1st resonance electricity container is discharged, and the 2nd resonance electricity container is electrically charged with sinusoidal wave shape.Switch member as a result, The voltage at the both ends of part sinusoidal wave shape since 0V rises, so realize zero voltage switch in switch element cut-off, when cut-off Switching loss reduce.When switch element becomes on state from off-state, the 2nd resonance electricity container is discharged.1st is humorous Electricity container and the 2nd resonance electricity container of shaking and resonance reactor resonance flow through resonance current in switch element.

The electric current of switch element is linearly increasing since 0, so Zero Current Switch can be realized in switching elements conductive, Reduce switching loss when conducting.Switching loss when switching elements conductive and blocking action is reduced, and is used by the 1st resonance The resonance effect of capacitor, the 2nd resonance electricity container and resonance reactor, the surge voltage and surge current of needle pattern Also it reduces.

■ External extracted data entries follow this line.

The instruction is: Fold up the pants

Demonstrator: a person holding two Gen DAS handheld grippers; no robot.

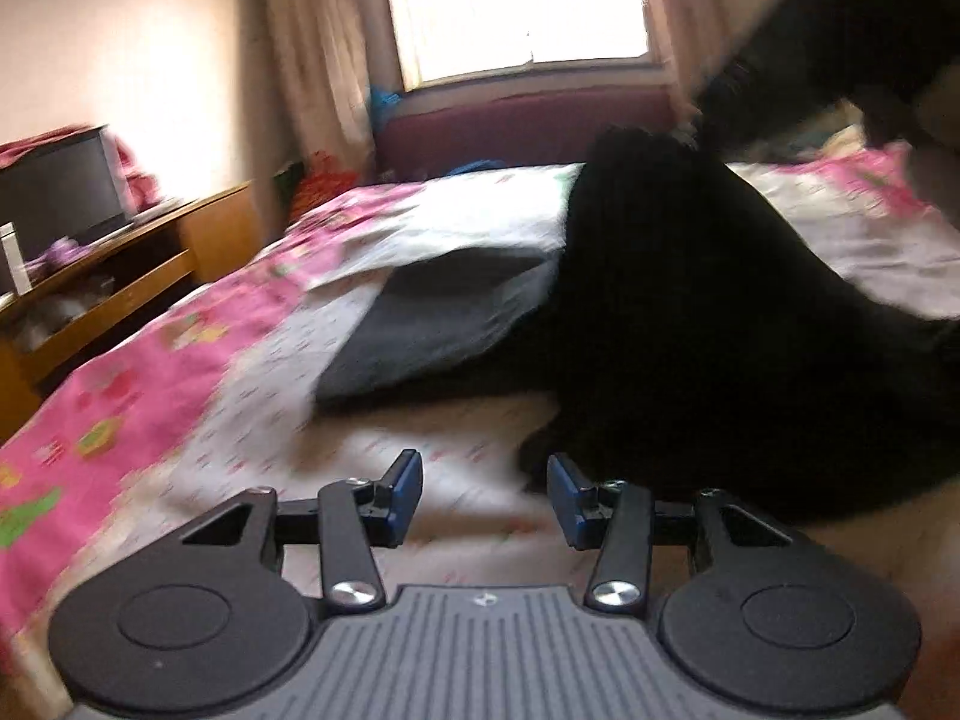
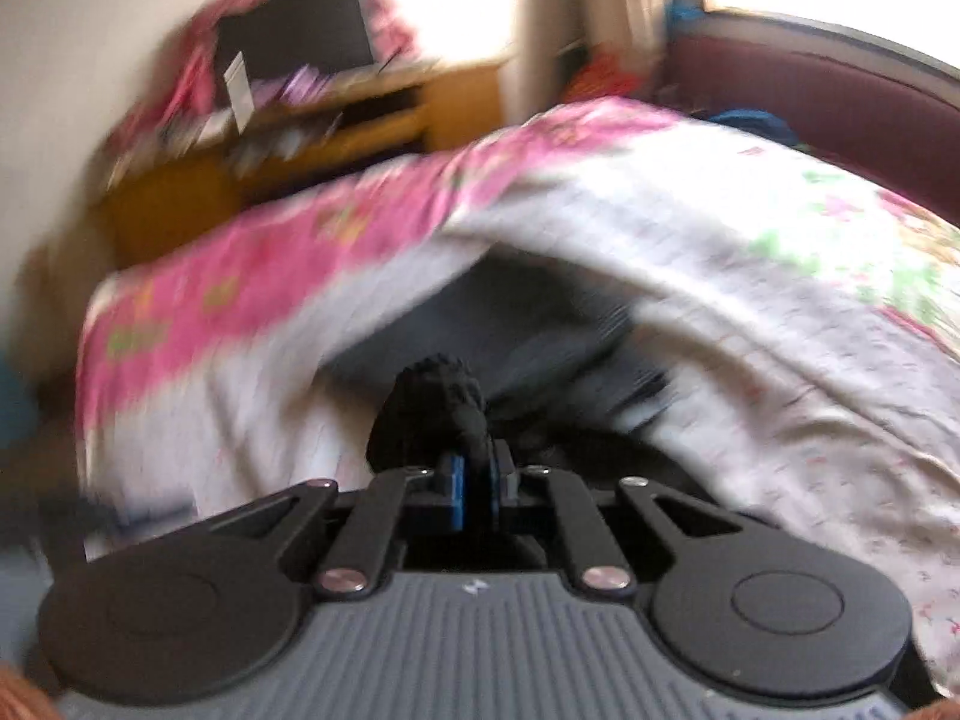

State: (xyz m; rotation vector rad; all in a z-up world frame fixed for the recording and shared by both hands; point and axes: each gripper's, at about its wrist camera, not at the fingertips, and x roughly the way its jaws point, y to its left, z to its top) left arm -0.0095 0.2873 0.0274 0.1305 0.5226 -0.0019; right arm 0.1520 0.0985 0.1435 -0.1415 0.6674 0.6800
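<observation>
Nearest the left wrist camera, the left gripper [image 1: 483,495] hangs with its blue-padded jaws partly apart and nothing between them, over the pink-and-white floral bedsheet [image 1: 180,384], with the black fabric pants [image 1: 708,324] heaped just right of it and running far toward the window. Only the right wrist view shows the right gripper [image 2: 477,483] pinched tight on a bunched fold of the pants [image 2: 444,402]. The left view shows that gripper as a dark blur at far right.

Bed sheet [image 1: 252,360], pink-and-white floral, with grey pillow [image 1: 432,318] beneath a turned-back fold. Wooden desk [image 1: 120,276] at bed's left edge, carrying dark monitor [image 1: 60,192]. Window [image 1: 516,0] beyond maroon headboard [image 1: 528,120].
</observation>
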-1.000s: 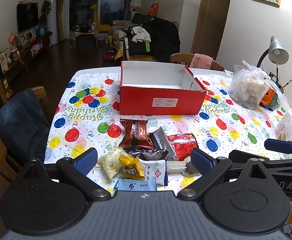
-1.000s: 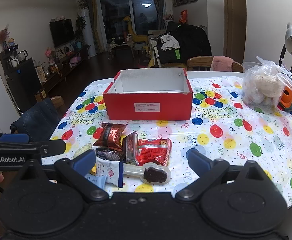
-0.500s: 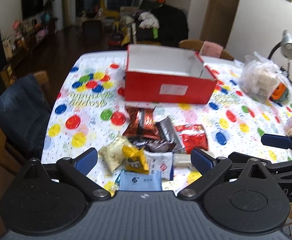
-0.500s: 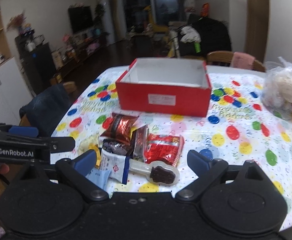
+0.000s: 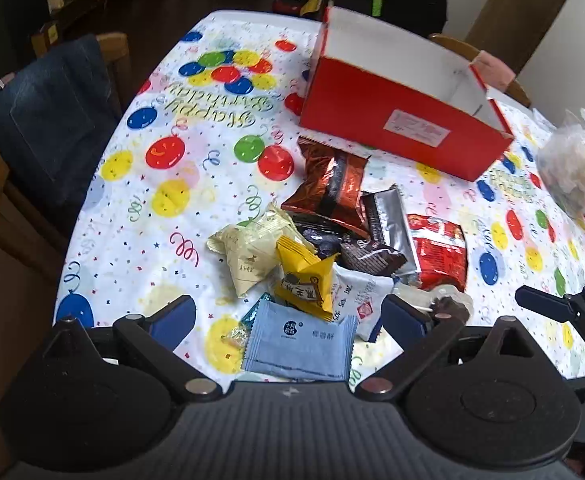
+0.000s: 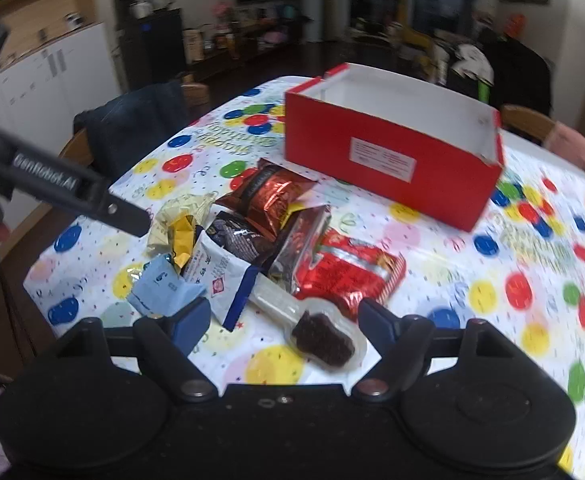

In turn, the electric current for exporting rectifier cell by the self-induction action of resonance reactor in switching elements conductive is gentle It reduces, so the restoring current of the opposite direction flowed in output rectifier cell in switching elements conductive is reduced.As its knot Fruit does not need to can be reduced enough number of components using current limliting reactor, and can further subtract in switching elements conductive Switching loss, noise caused by few recovery characteristics as output rectifier cell.

Patent document

Patent document 1: No. 3055121 bulletins of Japanese Patent No.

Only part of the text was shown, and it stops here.